**What this task involves**
The entire listing that follows must be repeated exactly, pictures excluded.

# # # # #

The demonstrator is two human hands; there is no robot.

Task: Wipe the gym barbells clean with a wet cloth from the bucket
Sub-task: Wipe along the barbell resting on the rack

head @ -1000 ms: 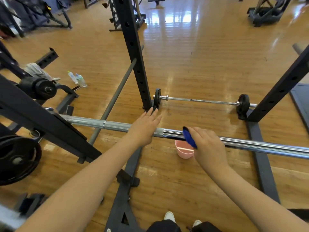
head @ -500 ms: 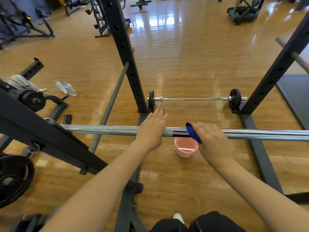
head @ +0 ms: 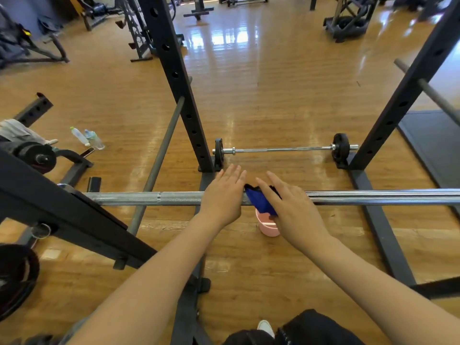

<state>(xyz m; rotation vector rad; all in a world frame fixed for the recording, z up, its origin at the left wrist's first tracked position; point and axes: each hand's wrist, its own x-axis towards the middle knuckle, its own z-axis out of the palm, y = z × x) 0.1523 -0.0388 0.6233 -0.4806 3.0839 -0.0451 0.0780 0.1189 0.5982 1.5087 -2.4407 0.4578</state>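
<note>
Resting flat on the racked barbell (head: 174, 198), left hand (head: 223, 197) has its fingers straight, palm down on the knurled shaft. Right hand (head: 290, 209) sits just beside it, fingers extended, pressing a blue cloth (head: 258, 201) onto the bar; cloth is bunched between the two hands. Pink bucket (head: 268, 226) stands on the wood floor directly below the right hand. Second barbell (head: 281, 150) with small plates lies on the floor beyond both hands.
</note>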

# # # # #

**Solution**
The demonstrator is two human hands; there is no robot.

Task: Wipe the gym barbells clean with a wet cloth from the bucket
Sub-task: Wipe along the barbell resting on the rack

head @ -1000 ms: 
head @ -500 ms: 
head @ +0 ms: 

<state>(xyz m; rotation vector rad; all in a world frame fixed for the recording, z up, its origin at the left wrist's first tracked position; point and axes: each hand's wrist, its own x-axis towards the middle knuckle, its own z-axis out of the palm, y = z × x) 0.1523 -0.0388 0.6233 -0.4806 3.0839 -0.0451 0.0780 0.1189 0.5982 1.5087 -2.4407 0.4578</state>
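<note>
Resting flat on the racked barbell (head: 174, 198), left hand (head: 223, 197) has its fingers straight, palm down on the knurled shaft. Right hand (head: 290, 209) sits just beside it, fingers extended, pressing a blue cloth (head: 258, 201) onto the bar; cloth is bunched between the two hands. Pink bucket (head: 268, 226) stands on the wood floor directly below the right hand. Second barbell (head: 281, 150) with small plates lies on the floor beyond both hands.
</note>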

Work on the exercise is now finished.